- [Your objective] Write out, word for word, the part of the listing below that opens with the line containing "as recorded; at" and closes with the line containing "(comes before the", keeping both of those lines and adding no others.

►

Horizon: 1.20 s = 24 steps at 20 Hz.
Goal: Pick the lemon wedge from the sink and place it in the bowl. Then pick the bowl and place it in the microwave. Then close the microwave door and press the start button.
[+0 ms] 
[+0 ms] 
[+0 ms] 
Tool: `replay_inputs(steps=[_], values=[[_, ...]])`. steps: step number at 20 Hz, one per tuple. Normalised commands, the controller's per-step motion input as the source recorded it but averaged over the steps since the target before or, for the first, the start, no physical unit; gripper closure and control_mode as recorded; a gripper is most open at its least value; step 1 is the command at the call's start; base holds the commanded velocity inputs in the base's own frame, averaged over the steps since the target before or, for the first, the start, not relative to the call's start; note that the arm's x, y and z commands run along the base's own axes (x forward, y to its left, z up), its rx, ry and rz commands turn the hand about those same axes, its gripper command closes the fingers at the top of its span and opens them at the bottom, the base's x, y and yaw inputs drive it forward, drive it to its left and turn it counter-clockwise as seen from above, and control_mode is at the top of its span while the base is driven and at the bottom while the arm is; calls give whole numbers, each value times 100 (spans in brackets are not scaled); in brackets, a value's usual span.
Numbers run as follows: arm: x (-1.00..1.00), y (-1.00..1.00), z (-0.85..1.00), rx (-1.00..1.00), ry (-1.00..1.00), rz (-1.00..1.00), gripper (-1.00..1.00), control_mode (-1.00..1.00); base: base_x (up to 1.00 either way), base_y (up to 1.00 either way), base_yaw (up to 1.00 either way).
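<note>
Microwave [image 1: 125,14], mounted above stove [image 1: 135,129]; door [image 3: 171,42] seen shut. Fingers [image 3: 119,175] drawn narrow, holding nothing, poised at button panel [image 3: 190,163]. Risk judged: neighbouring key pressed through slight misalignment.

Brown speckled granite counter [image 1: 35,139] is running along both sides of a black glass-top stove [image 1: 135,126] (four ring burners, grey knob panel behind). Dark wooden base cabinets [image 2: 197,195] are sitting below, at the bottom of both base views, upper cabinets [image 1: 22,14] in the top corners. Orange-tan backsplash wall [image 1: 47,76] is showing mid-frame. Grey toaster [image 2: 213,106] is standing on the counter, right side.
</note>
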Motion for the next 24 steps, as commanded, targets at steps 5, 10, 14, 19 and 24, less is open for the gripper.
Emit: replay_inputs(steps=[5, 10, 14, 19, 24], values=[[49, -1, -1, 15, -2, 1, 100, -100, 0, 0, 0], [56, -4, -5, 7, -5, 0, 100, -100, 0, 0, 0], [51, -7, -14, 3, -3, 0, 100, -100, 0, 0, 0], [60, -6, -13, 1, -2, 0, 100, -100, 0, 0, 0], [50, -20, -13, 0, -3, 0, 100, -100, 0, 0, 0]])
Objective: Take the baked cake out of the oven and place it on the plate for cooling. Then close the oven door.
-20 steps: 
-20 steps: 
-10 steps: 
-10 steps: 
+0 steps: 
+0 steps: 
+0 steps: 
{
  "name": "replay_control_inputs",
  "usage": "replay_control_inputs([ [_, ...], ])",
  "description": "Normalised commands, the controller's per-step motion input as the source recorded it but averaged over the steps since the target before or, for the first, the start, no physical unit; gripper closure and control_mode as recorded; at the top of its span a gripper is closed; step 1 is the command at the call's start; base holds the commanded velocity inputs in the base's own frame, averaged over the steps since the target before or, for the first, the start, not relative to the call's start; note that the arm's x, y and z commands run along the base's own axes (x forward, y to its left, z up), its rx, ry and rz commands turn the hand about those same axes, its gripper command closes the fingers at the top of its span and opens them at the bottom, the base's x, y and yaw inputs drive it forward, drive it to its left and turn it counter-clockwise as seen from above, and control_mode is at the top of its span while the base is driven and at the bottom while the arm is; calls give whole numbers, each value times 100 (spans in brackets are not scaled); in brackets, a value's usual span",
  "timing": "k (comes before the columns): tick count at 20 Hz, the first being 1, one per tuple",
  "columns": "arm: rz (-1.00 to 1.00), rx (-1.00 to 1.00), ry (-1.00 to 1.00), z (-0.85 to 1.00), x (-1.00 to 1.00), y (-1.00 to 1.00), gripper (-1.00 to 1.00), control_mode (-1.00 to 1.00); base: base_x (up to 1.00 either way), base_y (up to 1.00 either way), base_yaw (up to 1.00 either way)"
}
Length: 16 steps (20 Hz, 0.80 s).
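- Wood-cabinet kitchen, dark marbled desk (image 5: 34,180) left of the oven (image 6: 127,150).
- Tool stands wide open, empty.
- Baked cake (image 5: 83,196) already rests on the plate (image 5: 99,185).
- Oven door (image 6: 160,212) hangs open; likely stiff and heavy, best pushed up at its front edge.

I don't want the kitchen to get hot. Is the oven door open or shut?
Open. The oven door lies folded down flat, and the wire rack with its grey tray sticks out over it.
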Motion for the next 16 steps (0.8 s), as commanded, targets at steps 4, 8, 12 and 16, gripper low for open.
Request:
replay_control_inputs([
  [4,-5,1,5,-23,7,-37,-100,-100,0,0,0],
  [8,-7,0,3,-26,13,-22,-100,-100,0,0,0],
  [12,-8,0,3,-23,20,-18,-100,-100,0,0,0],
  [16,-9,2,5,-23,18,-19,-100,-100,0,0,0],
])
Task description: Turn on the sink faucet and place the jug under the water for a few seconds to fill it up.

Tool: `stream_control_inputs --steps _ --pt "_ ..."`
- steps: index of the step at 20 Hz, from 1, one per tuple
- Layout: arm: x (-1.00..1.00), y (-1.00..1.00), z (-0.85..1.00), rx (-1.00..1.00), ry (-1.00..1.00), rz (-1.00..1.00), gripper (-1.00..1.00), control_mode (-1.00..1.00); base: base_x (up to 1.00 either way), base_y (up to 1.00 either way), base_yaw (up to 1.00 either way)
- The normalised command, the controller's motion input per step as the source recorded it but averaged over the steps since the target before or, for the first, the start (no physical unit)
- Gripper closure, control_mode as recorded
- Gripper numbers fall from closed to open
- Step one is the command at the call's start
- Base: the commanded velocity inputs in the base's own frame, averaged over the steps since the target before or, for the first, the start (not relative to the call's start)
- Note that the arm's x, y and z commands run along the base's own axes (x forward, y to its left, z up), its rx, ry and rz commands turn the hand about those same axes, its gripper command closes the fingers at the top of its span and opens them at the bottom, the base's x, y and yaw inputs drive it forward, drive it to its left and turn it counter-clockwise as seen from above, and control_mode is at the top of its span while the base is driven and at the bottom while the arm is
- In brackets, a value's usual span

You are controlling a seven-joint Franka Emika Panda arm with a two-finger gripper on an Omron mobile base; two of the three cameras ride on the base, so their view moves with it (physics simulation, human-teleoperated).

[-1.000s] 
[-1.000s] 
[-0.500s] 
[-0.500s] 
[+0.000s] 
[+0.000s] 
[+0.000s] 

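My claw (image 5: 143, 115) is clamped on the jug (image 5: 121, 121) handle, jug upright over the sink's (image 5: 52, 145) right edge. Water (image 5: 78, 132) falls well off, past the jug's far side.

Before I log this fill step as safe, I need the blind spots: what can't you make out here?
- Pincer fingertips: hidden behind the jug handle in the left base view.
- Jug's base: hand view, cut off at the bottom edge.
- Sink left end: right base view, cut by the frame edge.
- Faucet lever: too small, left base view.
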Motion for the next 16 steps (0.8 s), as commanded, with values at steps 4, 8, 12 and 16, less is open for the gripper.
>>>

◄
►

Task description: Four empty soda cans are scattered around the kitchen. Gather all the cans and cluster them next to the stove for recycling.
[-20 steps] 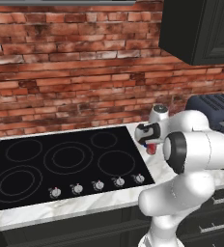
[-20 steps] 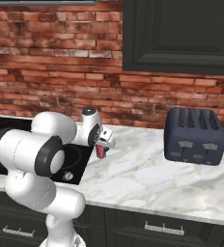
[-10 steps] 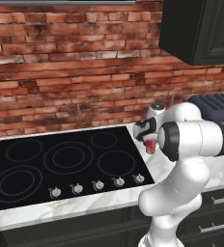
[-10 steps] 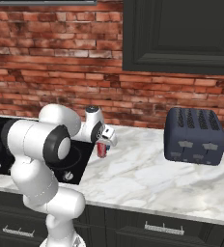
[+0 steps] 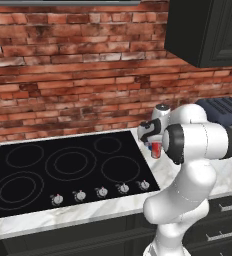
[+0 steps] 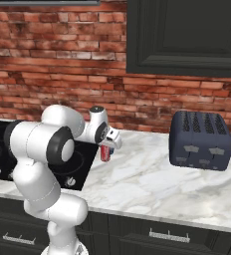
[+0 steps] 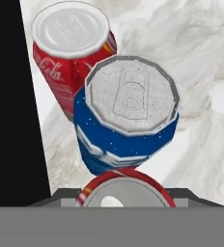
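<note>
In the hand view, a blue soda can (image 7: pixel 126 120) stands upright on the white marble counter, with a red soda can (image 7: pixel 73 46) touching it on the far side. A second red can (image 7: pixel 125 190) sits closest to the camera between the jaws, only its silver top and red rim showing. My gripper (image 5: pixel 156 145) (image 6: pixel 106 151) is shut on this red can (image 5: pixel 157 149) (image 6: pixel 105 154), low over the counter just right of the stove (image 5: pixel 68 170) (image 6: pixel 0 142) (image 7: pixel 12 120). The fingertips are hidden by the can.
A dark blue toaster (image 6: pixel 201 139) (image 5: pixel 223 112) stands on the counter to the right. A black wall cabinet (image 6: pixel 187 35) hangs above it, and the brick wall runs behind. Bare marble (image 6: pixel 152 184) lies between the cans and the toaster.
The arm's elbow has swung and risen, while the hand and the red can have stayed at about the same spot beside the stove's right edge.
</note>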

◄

- [Solution to this exercise]
  "description": "Normalised commands, the controller's per-step motion input as the source recorded it but averaged over the steps since the target before or, for the first, the start, no physical unit; gripper closure and control_mode as recorded; at the top of its span a gripper is closed; step 1 is the command at the call's start; base holds the commanded velocity inputs in the base's own frame, averaged over the steps since the target before or, for the first, the start, not relative to the call's start; note that the arm's x, y and z commands run along the base's own axes (x forward, y to its left, z up), its rx, ry and rz commands turn the hand about those same axes, its gripper command closes the fingers at the top of its span and opens them at the bottom, the base's x, y and yaw inputs drive it forward, drive it to its left and turn it counter-clockwise as seen from above, and control_mode is at the top of its span while the base is driven and at the bottom while the arm is; calls give whole numbers, each value times 100 (spans in brackets are not scaled); in brackets, a value's usual span",
  "timing": "k (comes before the columns): tick count at 20 Hz, the first being 1, one per tuple",

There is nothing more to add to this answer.